_What you have to do_.
Pictures stay out; everything else in the listing below is to be restated word for word.

_Information supplied_.
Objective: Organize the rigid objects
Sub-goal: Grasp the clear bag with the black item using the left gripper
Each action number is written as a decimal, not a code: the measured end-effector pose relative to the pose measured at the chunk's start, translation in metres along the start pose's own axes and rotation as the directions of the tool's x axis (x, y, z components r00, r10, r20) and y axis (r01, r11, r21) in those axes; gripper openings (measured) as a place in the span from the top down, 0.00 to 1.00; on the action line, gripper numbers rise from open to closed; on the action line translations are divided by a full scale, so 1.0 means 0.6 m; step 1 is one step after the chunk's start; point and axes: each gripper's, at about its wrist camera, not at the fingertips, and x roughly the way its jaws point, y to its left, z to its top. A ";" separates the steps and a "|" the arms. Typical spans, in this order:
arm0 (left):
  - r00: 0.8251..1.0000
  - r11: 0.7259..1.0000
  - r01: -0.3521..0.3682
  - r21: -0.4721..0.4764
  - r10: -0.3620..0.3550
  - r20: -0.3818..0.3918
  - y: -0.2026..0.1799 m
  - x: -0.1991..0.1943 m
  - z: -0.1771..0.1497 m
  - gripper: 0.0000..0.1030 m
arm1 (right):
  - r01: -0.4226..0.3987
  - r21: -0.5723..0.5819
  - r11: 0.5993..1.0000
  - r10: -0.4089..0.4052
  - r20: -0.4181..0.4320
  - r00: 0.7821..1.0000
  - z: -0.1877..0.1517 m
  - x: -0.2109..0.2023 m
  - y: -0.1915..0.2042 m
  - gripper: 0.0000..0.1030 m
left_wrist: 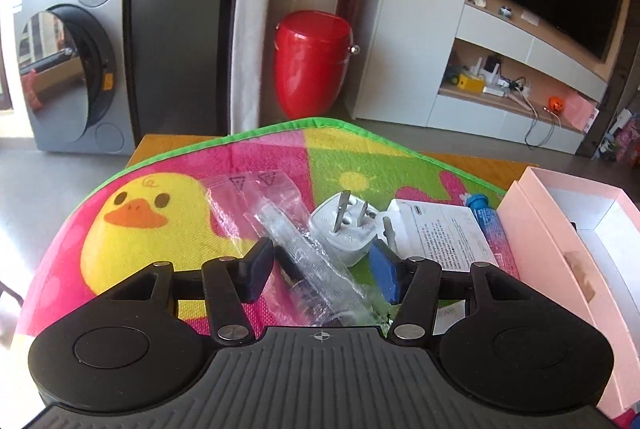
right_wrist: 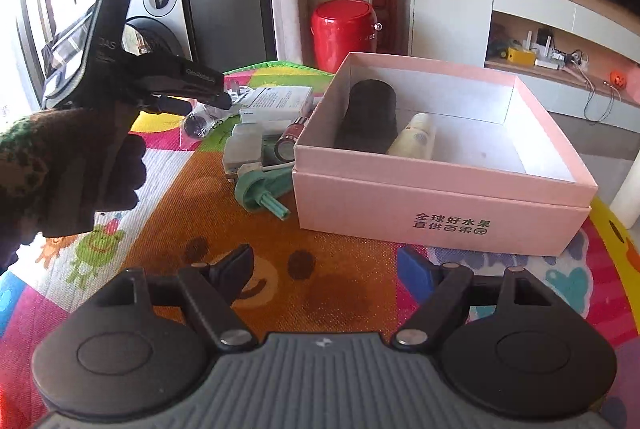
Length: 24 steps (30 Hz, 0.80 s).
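In the left wrist view my left gripper (left_wrist: 322, 273) is open and straddles a clear tube in a plastic bag (left_wrist: 304, 261) that lies on the play mat (left_wrist: 132, 249). I see no pad pressing on it. Just beyond are a white plug adapter (left_wrist: 348, 229), a white labelled box (left_wrist: 440, 233) and a blue tube (left_wrist: 486, 217). My right gripper (right_wrist: 328, 273) is open and holds nothing, low over the mat in front of the pink box (right_wrist: 440, 205). Inside the box stand a black cylinder (right_wrist: 370, 117) and a cream bottle (right_wrist: 414, 137).
Left of the pink box lie a red battery (right_wrist: 288, 143), a grey block (right_wrist: 244, 147) and a green plastic part (right_wrist: 260, 189). A gloved hand (right_wrist: 80, 165) carries the left gripper at the upper left. A red bin (left_wrist: 310, 61) and a washing machine (left_wrist: 68, 69) stand behind the mat.
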 end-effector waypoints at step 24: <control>0.967 0.954 0.232 0.192 -0.206 -0.150 0.004 -0.139 -0.103 0.68 | -0.051 0.002 0.999 0.051 0.025 0.998 0.016 0.033 0.035 0.28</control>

_Task result_.
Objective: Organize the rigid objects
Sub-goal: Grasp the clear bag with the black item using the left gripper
Each action number is written as a decimal, not a code: the measured end-effector pose relative to the pose measured at the chunk's start, translation in metres along the start pose's own axes and rotation as the directions of the tool's x axis (x, y, z components r00, r10, r20) and y axis (r01, r11, r21) in those axes; gripper openings (measured) as a place in the span from the top down, 0.00 to 1.00; on the action line, gripper numbers rise from open to closed; on the action line translations are divided by a full scale, so 1.0 means 0.6 m; step 1 is one step after the chunk's start; point and axes: each gripper's, at about its wrist camera, not at the fingertips, and x roughly the way its jaws point, y to its left, z to its top. A ";" separates the steps and a "|" the arms. Typical spans, in this order:
arm0 (left):
  - r00: 0.8251..1.0000
  - r11: 0.7259..1.0000
  - r01: -0.3521..0.3682
  - r21: -0.4721..0.4764
  - r10: -0.3620..0.3550
  - r20: -0.3818..0.3918
  - y: -0.2026..0.1799 m
  - x: -0.1991..0.1943 m
  - z: -0.1771..0.1497 m
  - gripper: 0.0000..0.1030 m
arm1 (right):
  - r01: -0.4226..0.3987
  - r21: -0.5723..0.5819
  - r11: 0.5993..1.0000
  - r10: -0.4089..0.4052
  - r20: -0.4181..0.4320
  - r00: 0.7821..1.0000
  - z: -0.1877..0.1517 m
  - x: -0.2109..0.2023 m
  - y: -0.1915..0.2042 m
  - gripper: 0.0000..0.1030 m
left_wrist: 
right_wrist: 
Length: 24 steps (30 Hz, 0.80 s).
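In the left wrist view my left gripper (left_wrist: 322, 273) is open and straddles a clear tube in a plastic bag (left_wrist: 304, 261) that lies on the play mat (left_wrist: 132, 249). I see no pad pressing on it. Just beyond are a white plug adapter (left_wrist: 348, 229), a white labelled box (left_wrist: 440, 233) and a blue tube (left_wrist: 486, 217). My right gripper (right_wrist: 328, 273) is open and holds nothing, low over the mat in front of the pink box (right_wrist: 440, 205). Inside the box stand a black cylinder (right_wrist: 370, 117) and a cream bottle (right_wrist: 414, 137).
Left of the pink box lie a red battery (right_wrist: 288, 143), a grey block (right_wrist: 244, 147) and a green plastic part (right_wrist: 260, 189). A gloved hand (right_wrist: 80, 165) carries the left gripper at the upper left. A red bin (left_wrist: 310, 61) and a washing machine (left_wrist: 68, 69) stand behind the mat.
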 end-effector waypoints at step 24: <control>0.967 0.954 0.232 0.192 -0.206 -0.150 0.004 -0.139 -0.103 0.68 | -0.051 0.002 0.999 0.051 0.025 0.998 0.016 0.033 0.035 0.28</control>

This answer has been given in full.